The first 5 samples listed in Table 5 used primarily careerist criteria (salary, level of title, eminence of department, working in a top Fortune 500 company, satisfaction, and the like). They, therefore, do not seem relevant in testing empirical claim 6. The remaining three samples in Table 5 and the three Army samples in Table 6 are more relevant to testing the claim, because they used mostly job performance criteria (performance ratings, sales volume, and the like), although the procedures for getting ratings are clear only for the Army samples (Sternberg et al., 2000, pp. 189–190, 192). n-weighted criterion correlations for the five samples with career-oriented criteria averaged .28 (excluding the sample with unreported sample size, whose average for reported correlations was .34) vs. .12 for the six samples with performance-oriented criteria (.24 with the Army data excluded). The criterion validities for the more relevant criteria are, thus, half those of the less relevant (.12 vs. .28).
A second problem with Sternberg et al.’s (2000) comparison of tacit knowledge with g is that the .2 average correlation they accord IQ is false. Nowhere does their cited source, the National Academy of Science (NAS; Wigdor & Garner, 1982), say that the average correlation between cognitive ability test scores and job performance is .2. The proffered .2 average (Sternberg et al., 1995, p. 921) seems to refer to a number that the NAS committee specifically rejected in favor of a higher average correlation. This is what the committee (Wigdor & Garner, 1982, p. 142) actually said when reviewing research on the criterion validities for cognitive tests: 
Ghiselli summarized his work as indicating that for all occupations, the average validity of employment tests for. . . proficiency on the job [is] .19. . . It is probable that Ghiselli’s average figures are somewhat lower than the coefficients a survey of current test use would provide. . . Ghiselli himself did a second, smaller study of standardized tests used in personnel selection in 1973; for 21 job categories, he reported average validities of. . . .35 for job performance criteria.
A later report by the NAS on the US Department of Labor’s General Aptitude Test Battery (GATB; Hartigan & Wigdor, 1989, p. 5) is consistent on this point with the earlier one: ‘‘In the 750 studies, the correlations of GATB-based predictors with supervisor ratings, after correction for sampling error, are in the range of .2 to .4.’’
Even this .2–.4 range probably underestimates the average uncorrected validity for jobs in general, because the GATB was used to screen disproportionately for lower-level industrial jobs. Large-scale validation research on the Armed Forces Qualification Test (AFQT) has routinely found uncorrected criterion correlations of .3–.6 with job performance in mid-level jobs (Sticht, 1975; Wigdor & Green, 1991). The huge Joint-Service Job Performance Measurement Project (JPM) — again, reviewed by the NAS — found that the median correlation of hands-on (i.e., objective job sample) performance with the AFQT was .38 for the 23 high volume jobs studied, with the AFQT predicting later performance equally well in all four military services (Wigdor & Green, 1991, p. 161). (The JPM study, unlike Sternberg et al.’s various studies, measured IQ prior to job entry.) Uncorrected AFQT predictions of hands-on performance in the four Marine jobs studied reinforce the point that the supposedly academic AFQT predicts performance in nonacademic jobs surprisingly well: rifleman (.55), machine gunner (.66), mortarman (.38), and assaultman (.46; Wigdor & Green, 1991, p. 161).

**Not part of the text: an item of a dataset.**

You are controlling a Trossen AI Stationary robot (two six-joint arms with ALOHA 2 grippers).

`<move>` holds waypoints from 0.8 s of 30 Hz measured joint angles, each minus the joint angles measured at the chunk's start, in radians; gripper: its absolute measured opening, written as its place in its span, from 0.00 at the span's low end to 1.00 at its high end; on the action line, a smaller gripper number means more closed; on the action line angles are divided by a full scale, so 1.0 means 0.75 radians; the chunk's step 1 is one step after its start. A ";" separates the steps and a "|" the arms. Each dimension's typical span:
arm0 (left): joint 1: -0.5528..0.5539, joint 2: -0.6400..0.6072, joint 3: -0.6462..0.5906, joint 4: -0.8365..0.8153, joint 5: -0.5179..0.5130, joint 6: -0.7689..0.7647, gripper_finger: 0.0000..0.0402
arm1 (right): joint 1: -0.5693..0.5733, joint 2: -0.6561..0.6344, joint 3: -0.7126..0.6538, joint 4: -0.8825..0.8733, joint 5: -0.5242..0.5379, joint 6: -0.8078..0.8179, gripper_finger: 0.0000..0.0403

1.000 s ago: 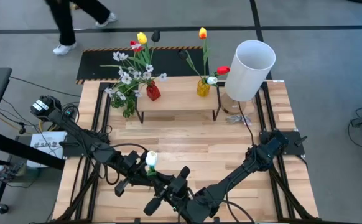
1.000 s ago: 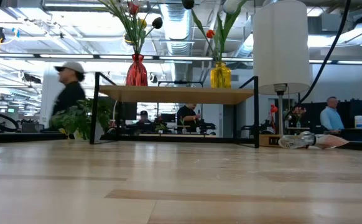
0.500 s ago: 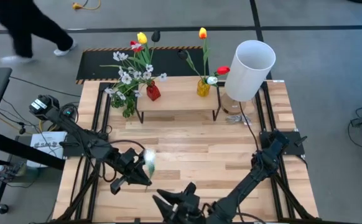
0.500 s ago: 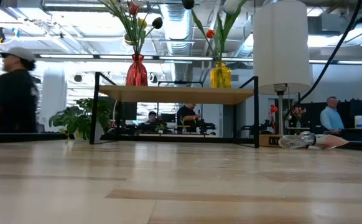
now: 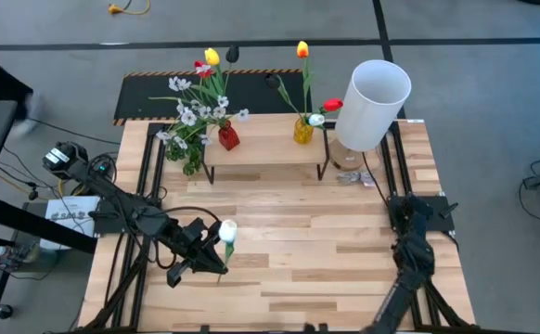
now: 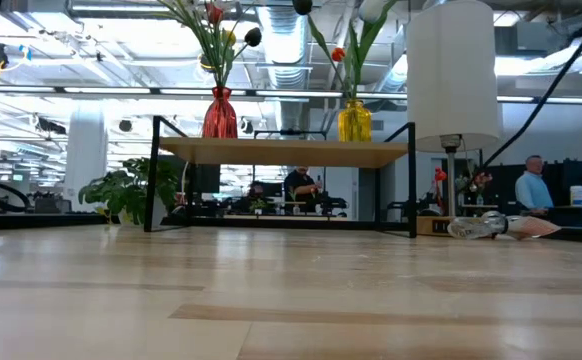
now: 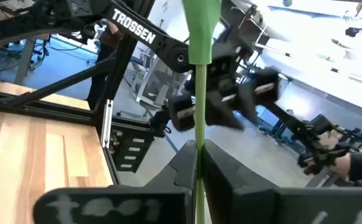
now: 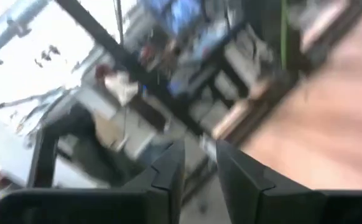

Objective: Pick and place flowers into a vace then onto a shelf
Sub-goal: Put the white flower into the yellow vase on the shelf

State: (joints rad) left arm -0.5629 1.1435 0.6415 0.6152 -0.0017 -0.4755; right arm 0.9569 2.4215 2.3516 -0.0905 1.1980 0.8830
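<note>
Flower stem [image 7: 196,124], thin and green, runs straight up between the two dark fingers [image 7: 221,168] of the left gripper [image 7: 197,163], which are pinched tight on it with no gap showing on either side. From above, that left gripper [image 5: 199,252] sits over the near left part of the slatted table [image 5: 298,241], and the held flower's white tulip head [image 5: 227,230] shows just to its right. The shelf [image 5: 268,141] stands at the far side of the table with a red vase [image 5: 228,137] and a yellow vase [image 5: 303,131] on it, both already holding flowers. A white cylinder lamp [image 5: 372,91] stands at the far right. The right arm [image 5: 415,250] is pulled back toward the near right edge; its gripper [image 8: 199,163] points off the table, fingers a narrow gap apart with nothing between them.
</note>
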 joint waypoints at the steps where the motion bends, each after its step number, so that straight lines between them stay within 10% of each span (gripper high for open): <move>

The average criterion validity among civilian jobs in the United States, after correcting for unreliability of measurement and restriction in range, is about .5 (Schmidt & Hunter, 1998). Although it is appropriate for Sternberg et al. (2000) to argue that the uncorrected correlations for tacit knowledge ought to be compared to uncorrected correlations for IQ, Sternberg’s (1997, p. 225, emphasis in original) glib aspersions on these routine statistical corrections are not:
Some psychologists. . . have suggested that the validity coefficient of IQ tests and related measures for predicting job performance is really about .5, not .2. That’s a pretty big difference. How did they get a figure so much higher than that reported by the commission appointed by the prestigious National Academy of Science? They used a variety of what euphemistically might be called statistical corrections in order to jack up these validity coefficients.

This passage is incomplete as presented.